CMU Computer Systems: Cocurrent Programming

71 阅读3分钟

Classical problem classes of concurrent programs

  • Races: outcome depends on arbitrary scheduling decisions elsewhere in the system
  • Deadlock: improper resource allocation prevents forward progress
  • Livelock/ Starvation/Fairness: external events and/ or system scheduling decisions can prevent sub-task progress

Iterative Servers

  • Iterative servers process one request at a time
  • Second Client is Blocked
    • Second client attempts to connect to iterative server
    • Call to connect returns
      • Even though connection not yet accepted
      • Server side TCP manager queues request
      • Feature known as "TCP listen backlog"
    • Call to rio_writen returns
      • Server side TCP manager buffers input data
    • Calll to rio_readlineb blocks
      • Server hasn't written anything for it to read
  • Fundamental Flaw of Iterative Servers
    • Client 1 blocks waiting for user to type in data
    • Server blocks waiting for data from Client 1
    • Client 2 blocks waiting to read from server

Approaches for Writing Concurrent Servers

  • Process-based
    • Kernel automatically interleaves multiple logical flows
    • Each flow has its own private address space
  • Event-based
    • Programmer manually interleaves multiple logical flows
    • All flows share the same address space
    • Uses technique called I/O multiplexing
  • Thread-based
    • Kernel automatically interleaves multiple logical flows
    • Each flow shares the same address space
    • Hybrid of process-based and event-based

Issues with Process-based Servers

  • Listening server process must reap zombie children
    • to avoid fatal memory leak
  • Parent process must close its copy of connfd
    • Kernel keeps reference count for each socket/open file
    • After fork, refcnt (connfd) = 2
    • Connection will not be closed until refcnt (connfd) = 0

Pros and Cons of Process-based Servers

  • Handle multiple connections concurrently
  • Clean sharing model
    • descriptor (no)
    • file tables (yes)
    • global variables (no)
  • Simple and straightforward
  • Additional overhead for process control
  • Nontrivial to share data between processes
    • Requires IPC (interprocess communication) mechanisms
      • FIFO's (named pipes), System V shared memory and semaphore

Event-based Servers

  • Server maintains set of active connections

    • Array of connfd's
  • Repeat

    • Determine which descriptors (connfd's or listenfd) have pending inputs
      • e.g., using select or epoll functions
      • arrival of pending input is an event
    • If listenfd has input, then accept connection
      • and add new connfd to array
    • Service all connfd's with pending inputs
  • Details for select-based server in book

Pros and Cons of Event-based Servers

  • One logical control flow address space
  • Can single-step with a debugger
  • No process or thread control overhead
    • Design of choice for high-performance Web servers and search engines.
  • Significantly more complex to code than process- or thread-based designs
  • Hard to provide fine-grained concurrency
    • E.g., how to deal with partial HTTP request headers
  • Cannot take advantages of multi-core
    • Single thread of control

Process

  • Traditional View
    • Process = process context + code, data, and stack
  • Alternate View of a Process
    • Process = thread + code, data, and kernel context

A Process With Multiple Threads

  • Multiple threads can be associated with a process
    • Each thread has its own logical control flow
    • Each thread shares the same code, data, and kernel context
    • Each thread has its own stack for local variables
      • but not protected from other threads
    • Each thread has its own thread id

Logical View of Threads

  • Threads associated with process form a pool of peers
    • Unlike processes which form a tree hierarchy
    image.png

Threads vs.

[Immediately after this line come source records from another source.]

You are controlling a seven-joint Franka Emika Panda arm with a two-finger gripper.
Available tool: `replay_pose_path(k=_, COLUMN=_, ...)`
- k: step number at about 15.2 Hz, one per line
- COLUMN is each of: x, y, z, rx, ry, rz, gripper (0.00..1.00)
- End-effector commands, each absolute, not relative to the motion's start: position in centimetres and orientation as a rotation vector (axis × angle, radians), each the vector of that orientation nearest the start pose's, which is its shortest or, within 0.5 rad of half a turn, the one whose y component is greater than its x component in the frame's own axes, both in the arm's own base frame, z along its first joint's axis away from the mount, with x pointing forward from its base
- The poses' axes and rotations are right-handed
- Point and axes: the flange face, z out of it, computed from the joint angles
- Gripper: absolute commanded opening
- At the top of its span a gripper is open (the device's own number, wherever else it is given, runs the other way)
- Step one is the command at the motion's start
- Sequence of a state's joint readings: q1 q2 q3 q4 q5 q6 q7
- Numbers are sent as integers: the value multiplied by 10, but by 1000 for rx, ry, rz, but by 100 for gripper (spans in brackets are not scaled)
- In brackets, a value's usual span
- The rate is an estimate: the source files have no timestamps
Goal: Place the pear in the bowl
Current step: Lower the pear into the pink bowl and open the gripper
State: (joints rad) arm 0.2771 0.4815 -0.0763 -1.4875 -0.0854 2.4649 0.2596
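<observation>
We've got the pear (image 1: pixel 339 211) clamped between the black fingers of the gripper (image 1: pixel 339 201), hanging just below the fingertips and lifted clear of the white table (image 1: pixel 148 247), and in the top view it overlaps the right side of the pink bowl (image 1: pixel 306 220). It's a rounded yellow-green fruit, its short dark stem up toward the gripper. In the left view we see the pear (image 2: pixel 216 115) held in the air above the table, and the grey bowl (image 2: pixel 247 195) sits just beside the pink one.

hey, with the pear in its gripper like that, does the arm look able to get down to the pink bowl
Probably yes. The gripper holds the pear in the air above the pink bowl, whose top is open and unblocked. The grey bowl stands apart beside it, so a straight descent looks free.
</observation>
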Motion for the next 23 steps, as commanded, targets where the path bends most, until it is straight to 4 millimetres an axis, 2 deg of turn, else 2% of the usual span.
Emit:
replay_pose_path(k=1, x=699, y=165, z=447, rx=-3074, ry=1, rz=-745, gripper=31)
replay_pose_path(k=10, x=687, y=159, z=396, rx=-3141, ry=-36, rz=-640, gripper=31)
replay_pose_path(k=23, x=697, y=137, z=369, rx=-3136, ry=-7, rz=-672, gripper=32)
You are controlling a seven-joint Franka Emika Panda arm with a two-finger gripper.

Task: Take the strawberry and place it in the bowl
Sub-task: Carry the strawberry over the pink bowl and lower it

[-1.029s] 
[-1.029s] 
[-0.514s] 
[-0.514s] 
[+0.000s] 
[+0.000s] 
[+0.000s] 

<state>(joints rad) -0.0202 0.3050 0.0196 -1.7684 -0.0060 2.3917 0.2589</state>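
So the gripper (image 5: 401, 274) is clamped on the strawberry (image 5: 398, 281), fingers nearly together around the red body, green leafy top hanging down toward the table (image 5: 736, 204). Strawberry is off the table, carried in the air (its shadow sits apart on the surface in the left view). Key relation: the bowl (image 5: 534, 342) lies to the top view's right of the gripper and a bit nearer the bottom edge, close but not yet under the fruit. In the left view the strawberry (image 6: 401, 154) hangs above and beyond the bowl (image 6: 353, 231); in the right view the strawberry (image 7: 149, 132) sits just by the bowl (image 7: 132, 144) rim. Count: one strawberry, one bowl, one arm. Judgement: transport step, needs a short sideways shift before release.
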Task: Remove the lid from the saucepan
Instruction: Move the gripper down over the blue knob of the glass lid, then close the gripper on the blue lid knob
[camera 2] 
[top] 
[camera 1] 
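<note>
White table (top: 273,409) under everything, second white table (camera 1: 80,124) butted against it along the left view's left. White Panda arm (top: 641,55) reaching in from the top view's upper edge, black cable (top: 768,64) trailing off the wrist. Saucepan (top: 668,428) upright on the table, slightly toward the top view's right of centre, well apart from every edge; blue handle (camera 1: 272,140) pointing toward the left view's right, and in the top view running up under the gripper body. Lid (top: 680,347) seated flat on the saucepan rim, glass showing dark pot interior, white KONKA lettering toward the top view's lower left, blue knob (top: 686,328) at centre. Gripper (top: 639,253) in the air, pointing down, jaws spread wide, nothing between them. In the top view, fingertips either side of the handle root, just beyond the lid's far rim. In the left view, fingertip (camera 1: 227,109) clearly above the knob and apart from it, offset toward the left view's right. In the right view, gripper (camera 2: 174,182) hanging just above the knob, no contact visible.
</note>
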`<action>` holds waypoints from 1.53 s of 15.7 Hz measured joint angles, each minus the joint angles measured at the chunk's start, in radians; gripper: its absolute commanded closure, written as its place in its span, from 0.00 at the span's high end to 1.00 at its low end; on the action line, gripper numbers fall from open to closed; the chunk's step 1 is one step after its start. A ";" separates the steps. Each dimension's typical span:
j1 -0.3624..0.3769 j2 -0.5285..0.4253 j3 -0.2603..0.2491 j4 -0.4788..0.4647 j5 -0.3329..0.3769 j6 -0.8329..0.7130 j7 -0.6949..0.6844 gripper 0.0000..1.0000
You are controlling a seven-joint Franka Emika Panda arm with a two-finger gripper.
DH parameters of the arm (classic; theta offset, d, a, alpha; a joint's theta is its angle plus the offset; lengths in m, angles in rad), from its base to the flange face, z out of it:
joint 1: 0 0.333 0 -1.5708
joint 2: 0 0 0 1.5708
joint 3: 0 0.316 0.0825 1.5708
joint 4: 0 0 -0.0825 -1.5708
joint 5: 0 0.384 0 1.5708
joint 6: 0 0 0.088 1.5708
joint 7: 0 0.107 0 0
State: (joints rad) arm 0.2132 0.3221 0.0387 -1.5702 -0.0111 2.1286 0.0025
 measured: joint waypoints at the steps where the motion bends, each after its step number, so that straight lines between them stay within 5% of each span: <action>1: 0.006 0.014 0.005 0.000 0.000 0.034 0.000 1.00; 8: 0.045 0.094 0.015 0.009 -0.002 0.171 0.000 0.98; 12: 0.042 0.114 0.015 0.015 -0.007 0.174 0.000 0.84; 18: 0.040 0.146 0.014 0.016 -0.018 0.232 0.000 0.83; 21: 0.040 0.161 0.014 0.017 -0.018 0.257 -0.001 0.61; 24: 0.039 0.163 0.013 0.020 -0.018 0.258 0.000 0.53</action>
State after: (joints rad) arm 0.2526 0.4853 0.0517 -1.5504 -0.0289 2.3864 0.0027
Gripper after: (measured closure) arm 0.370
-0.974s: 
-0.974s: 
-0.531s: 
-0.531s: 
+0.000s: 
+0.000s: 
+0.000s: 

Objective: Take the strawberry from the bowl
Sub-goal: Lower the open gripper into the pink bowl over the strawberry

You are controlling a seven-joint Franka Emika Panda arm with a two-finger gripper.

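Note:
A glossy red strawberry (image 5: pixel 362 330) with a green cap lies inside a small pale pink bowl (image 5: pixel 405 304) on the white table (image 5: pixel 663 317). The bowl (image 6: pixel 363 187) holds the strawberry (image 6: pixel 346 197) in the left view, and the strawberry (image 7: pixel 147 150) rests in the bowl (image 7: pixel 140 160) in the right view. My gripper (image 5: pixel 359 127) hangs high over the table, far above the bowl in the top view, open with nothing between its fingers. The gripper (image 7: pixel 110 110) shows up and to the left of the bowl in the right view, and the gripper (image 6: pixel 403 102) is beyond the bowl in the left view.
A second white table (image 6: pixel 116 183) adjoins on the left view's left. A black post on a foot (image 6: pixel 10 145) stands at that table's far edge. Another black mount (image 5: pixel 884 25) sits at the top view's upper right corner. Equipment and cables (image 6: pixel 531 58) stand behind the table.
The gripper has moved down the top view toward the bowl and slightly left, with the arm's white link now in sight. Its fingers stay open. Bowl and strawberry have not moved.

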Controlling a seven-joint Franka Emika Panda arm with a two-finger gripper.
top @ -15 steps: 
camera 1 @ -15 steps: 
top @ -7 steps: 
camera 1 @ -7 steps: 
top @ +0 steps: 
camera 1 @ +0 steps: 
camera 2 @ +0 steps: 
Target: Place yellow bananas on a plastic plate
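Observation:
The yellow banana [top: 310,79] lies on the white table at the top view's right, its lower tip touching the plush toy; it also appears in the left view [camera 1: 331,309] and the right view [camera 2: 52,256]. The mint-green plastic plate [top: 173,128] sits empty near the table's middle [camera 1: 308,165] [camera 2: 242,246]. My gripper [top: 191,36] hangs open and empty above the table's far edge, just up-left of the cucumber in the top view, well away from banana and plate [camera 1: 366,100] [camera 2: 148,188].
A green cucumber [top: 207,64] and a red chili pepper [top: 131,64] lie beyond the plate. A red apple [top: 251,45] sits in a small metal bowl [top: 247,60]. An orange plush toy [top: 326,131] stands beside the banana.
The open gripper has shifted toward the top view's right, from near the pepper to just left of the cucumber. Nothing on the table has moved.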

Processes

  • Similar
    • Each has its own logical control flow
    • Each can run concurrently with others (possibly on different cores)
    • Each is context switched
  • Different
    • Threads share all code and data (except local stacks)
      • Processes do not
    • Threads are somewhat less expensive than processes
      • Process control (creating and reaping) twice as expensive as thread control

Thread-based Server Execution Model

  • Each client handled by individual peer thread

  • Threads share all process state except TID

  • Each thread has a separate stack for local variables

    image.png

Thread-Based Concurrent Server (cont)

  • Run thread in "detached" mode
    • Runs independently of other threads
    • Reaped automatically (by kernel) when it terminates
  • Free storage allocated to hold connfd
  • Close connfd (important!)

Issues With Thread-Based Servers

  • Must run "detached" to avoid memory leak
    • At any point in time, a thread is either joinable or detached
    • Joinable thread can be reaped and killed by other threads
    • Detached thread cannot be reaped or killed by other threads
    • Default state is joinable
  • Must be careful to avoid unintended sharing
  • All functions called by a thread must be thread-safe

Pros and Cons of Thread-Based Designs

  • Easy to share data structures between threads
  • Threads are more efficient than processes
  • Unintentional sharing can introduce subtle and hard-to-reproduce errors
    • The ease with which data can be shared is both the greatest strength and the greatest weakness of threads
    • Hard to know which data shared & which private
    • Hard to detect by testing

Summary: Approaches to Concurrency

  • Process-based
    • Hard to share resources: Easy to avoid unintended sharing
    • High overhead in adding/removing clients
  • Event-based
    • Tedious and low level
    • Total control over scheduling
    • Very low overhead
    • Cannot create as fine grained a level of concurrency
    • Does not make use of multi-core
  • Thread-based
    • Easy to share resources
    • Medium overhead
    • Not much control over scheduling policies
    • Difficult to debug